Digital art poses both a threat (in definition) and an opportunity (in form) to Outsider Art. Many leading digital artists such as Cory Arcangel have no formal art school training. Does that make them Outsider Artists, or has Outsider Art become something different?

There’s a more fundamental question to be asked here. Do ‘insider’ digital artists require formal art school training? Surely not. Some institutions such as Goldsmiths intricately weave classical art theory with digital practice, but many of the more challenging digital artists have very different backgrounds: in programming, video, communications theory, or electronics. Few nowadays would question their validity in the art world mix, and they probably wouldn’t feel the need to label themselves as ‘outsiders’; the non-digital art world simply doesn’t define what they do, even if it is by omission.

Moreover, art illustrating “extreme mental states, unconventional ideas, and elaborate fantasy worlds” – one feature of traditional Outsider Art – flourishes on the web, in everything from fan fiction to theraputic personal blogs. Aren’t these extreme and esoteric styles more of a badge of belonging – to an empowered, individualistic generation, to a new digital medium – than a sign of exclusion?

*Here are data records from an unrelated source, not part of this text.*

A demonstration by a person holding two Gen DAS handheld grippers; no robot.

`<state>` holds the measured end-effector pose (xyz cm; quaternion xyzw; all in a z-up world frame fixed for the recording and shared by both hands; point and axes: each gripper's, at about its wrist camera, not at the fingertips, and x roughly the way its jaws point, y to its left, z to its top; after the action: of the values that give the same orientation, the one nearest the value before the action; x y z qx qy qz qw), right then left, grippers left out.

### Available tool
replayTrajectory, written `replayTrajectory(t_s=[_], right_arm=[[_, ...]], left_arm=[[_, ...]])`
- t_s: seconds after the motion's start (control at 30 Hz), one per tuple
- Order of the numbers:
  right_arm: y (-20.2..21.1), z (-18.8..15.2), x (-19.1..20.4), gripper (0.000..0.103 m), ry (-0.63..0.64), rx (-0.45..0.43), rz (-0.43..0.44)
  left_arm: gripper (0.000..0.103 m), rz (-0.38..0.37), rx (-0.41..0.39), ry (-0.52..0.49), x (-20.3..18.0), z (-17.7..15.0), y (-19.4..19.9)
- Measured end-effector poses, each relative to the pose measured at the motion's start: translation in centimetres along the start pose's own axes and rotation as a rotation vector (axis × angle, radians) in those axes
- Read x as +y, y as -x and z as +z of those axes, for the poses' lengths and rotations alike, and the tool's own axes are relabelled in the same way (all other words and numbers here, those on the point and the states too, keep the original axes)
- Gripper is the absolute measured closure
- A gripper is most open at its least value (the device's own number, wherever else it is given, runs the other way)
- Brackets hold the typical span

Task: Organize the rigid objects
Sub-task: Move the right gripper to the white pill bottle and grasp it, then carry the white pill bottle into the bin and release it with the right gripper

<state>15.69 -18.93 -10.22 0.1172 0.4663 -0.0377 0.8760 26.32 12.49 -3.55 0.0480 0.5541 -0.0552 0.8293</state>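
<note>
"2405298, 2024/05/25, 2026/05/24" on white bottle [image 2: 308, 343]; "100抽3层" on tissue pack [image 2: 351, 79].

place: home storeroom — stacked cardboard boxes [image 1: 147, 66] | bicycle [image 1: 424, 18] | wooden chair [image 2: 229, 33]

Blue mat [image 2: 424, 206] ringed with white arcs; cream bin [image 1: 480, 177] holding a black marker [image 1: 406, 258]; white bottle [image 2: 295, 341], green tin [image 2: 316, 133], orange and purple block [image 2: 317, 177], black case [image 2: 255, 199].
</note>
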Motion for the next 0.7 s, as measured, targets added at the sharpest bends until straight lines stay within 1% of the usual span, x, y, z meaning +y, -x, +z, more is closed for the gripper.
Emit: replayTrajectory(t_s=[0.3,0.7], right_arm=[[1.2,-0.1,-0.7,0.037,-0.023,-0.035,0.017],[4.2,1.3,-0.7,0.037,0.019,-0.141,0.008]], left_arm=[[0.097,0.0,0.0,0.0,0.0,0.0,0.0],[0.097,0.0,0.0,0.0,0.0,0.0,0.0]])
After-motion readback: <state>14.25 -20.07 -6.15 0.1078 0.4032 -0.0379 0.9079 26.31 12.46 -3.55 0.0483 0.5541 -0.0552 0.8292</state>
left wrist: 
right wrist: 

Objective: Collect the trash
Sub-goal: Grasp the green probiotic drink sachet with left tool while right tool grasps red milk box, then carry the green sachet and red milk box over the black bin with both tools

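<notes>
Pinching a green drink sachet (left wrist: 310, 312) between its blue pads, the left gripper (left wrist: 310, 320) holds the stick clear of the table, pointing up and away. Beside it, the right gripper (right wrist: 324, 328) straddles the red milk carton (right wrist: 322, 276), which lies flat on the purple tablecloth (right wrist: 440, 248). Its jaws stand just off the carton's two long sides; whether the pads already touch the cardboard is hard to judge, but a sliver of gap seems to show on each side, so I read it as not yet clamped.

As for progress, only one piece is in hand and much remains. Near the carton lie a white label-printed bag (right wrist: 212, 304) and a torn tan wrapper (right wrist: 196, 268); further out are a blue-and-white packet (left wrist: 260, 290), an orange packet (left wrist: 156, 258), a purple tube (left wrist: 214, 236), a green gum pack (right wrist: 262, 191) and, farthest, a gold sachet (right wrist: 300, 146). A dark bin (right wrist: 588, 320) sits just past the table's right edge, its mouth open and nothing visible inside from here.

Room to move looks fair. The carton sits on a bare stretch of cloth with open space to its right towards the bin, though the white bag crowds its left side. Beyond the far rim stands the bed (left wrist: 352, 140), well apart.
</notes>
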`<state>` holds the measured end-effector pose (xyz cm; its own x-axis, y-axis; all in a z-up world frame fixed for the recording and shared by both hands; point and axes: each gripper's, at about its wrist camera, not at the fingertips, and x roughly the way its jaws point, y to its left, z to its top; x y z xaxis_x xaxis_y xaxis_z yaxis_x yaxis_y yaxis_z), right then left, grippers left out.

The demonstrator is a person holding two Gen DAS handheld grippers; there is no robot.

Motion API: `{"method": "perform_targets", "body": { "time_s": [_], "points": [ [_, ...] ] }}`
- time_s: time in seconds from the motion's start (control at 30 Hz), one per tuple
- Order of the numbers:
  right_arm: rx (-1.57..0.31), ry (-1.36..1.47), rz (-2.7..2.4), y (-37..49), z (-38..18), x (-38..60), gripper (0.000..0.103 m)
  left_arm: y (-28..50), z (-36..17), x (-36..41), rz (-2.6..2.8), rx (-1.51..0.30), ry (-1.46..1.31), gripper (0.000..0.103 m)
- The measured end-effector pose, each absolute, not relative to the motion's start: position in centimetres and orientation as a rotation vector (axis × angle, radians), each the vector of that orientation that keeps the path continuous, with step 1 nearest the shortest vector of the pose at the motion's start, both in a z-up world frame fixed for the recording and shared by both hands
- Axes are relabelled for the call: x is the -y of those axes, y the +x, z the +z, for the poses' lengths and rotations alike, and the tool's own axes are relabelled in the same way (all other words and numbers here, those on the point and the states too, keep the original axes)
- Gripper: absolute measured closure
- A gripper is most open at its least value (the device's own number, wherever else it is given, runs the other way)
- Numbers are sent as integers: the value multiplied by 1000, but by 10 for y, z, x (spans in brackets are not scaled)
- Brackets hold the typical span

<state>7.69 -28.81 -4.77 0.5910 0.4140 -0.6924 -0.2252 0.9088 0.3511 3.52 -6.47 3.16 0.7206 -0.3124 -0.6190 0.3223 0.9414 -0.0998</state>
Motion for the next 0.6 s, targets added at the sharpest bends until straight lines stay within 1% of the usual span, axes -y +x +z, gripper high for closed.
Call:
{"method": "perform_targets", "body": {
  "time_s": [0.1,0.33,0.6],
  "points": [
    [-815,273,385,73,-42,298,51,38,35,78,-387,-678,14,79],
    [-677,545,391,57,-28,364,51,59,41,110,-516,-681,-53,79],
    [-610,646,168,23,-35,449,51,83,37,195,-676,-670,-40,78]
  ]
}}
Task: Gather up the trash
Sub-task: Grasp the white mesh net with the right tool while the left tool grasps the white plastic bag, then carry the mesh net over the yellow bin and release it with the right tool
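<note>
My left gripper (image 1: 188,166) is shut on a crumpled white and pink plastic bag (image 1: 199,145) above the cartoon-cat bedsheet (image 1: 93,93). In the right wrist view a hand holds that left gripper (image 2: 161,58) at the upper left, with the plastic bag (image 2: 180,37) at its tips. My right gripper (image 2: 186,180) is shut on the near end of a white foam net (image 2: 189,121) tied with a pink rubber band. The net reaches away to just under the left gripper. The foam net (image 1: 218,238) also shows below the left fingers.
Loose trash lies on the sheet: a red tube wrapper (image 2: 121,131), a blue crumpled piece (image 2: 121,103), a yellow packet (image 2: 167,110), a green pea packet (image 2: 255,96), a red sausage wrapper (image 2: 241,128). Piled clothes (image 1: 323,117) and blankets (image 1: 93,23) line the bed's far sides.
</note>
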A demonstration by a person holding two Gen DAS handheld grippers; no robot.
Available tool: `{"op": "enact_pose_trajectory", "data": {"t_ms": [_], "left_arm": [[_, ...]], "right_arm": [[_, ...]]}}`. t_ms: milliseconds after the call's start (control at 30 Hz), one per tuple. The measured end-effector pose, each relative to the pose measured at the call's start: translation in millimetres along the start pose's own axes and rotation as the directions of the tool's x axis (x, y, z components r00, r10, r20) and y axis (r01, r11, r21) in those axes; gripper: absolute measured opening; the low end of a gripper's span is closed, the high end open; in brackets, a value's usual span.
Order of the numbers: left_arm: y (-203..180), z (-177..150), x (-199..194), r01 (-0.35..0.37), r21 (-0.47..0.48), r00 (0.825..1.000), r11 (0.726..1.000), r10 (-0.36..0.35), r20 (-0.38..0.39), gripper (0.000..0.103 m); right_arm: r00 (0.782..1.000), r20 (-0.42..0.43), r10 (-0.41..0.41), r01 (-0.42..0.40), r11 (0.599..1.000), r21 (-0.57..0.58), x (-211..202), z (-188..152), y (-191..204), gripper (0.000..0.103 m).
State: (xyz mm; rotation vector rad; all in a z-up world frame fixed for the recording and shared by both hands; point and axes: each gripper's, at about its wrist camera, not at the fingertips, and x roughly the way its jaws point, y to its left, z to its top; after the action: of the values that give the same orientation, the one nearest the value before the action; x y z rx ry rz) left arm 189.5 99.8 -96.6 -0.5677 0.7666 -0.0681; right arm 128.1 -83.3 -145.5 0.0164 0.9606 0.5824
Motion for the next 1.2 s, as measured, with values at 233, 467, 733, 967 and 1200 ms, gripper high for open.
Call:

If Dubuffet were alive now, he might consider that the social web has provided this equality of access and expression, and realised his vision of unrestrained personal creativity; but he might also find that, in making all of us insiders to art, it has killed it. Is it possible to be anti-establishmentarian when the establishment is becoming less powerful than the new guard? When everyone is an outsider, what does Outside Art truly mean?

The best questions don’t have easy answers. But the interplay between belonging and rebellion, technique and freedom, has always defined our cultural artefacts. It is interesting to wonder what a Digital Outsider Art might look like.